◆ WHAT NEEDS TO BE DONE: When a line of the records below contains the string "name", copy that whole line.

########################################

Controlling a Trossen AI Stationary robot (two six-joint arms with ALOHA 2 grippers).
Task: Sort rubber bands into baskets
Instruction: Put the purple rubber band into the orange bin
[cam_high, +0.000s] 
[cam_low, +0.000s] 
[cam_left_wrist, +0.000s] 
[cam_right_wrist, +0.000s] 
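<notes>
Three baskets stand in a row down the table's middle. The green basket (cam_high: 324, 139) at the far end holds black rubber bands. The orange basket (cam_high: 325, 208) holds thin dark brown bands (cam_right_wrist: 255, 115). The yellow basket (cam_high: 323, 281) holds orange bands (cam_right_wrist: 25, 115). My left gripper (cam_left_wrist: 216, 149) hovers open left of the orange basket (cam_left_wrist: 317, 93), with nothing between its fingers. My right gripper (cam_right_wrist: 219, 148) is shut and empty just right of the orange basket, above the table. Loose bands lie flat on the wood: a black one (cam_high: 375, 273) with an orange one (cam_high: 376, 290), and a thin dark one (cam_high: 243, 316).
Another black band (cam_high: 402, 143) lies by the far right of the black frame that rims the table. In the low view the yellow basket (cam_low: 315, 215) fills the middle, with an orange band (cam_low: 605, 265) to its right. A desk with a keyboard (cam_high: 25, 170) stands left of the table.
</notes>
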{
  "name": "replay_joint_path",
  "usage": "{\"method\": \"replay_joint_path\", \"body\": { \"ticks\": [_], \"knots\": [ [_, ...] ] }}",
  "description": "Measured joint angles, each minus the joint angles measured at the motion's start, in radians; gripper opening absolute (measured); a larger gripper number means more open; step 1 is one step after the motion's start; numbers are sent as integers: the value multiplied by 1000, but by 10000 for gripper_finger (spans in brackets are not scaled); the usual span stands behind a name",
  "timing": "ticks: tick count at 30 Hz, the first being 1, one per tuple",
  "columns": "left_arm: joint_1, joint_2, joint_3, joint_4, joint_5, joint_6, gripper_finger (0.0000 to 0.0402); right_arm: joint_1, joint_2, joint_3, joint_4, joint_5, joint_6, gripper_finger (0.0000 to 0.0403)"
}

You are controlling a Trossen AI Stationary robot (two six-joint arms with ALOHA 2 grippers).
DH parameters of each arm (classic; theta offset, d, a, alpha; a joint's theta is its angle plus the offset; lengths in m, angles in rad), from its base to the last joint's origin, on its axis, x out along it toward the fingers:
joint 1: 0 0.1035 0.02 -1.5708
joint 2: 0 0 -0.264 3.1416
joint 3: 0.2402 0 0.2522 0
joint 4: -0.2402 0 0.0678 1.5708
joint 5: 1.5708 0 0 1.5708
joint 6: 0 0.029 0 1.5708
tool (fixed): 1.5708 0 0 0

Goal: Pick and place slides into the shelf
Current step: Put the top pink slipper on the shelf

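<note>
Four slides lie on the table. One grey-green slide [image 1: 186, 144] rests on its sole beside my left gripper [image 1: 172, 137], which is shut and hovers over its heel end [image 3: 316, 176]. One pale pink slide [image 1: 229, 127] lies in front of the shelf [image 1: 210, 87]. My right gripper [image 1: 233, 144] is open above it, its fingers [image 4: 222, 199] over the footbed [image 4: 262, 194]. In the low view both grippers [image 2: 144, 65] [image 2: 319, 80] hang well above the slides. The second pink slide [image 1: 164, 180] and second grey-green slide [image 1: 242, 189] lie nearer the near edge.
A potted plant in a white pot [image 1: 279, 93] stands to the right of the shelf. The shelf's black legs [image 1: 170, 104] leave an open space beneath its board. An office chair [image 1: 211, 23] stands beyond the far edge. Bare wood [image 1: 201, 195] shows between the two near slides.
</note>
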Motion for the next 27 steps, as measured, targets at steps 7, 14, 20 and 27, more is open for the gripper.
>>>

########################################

◆ TASK RESPONSE:
  "name": "replay_joint_path",
  "description": "Measured joint angles, each minus the joint angles measured at the motion's start, in radians; gripper opening absolute (measured); a larger gripper number means more open; step 1 is one step after the motion's start; numbers are sent as integers: the value multiplied by 1000, but by 10000 for gripper_finger (spans in brackets are not scaled); the usual span stands behind a name",

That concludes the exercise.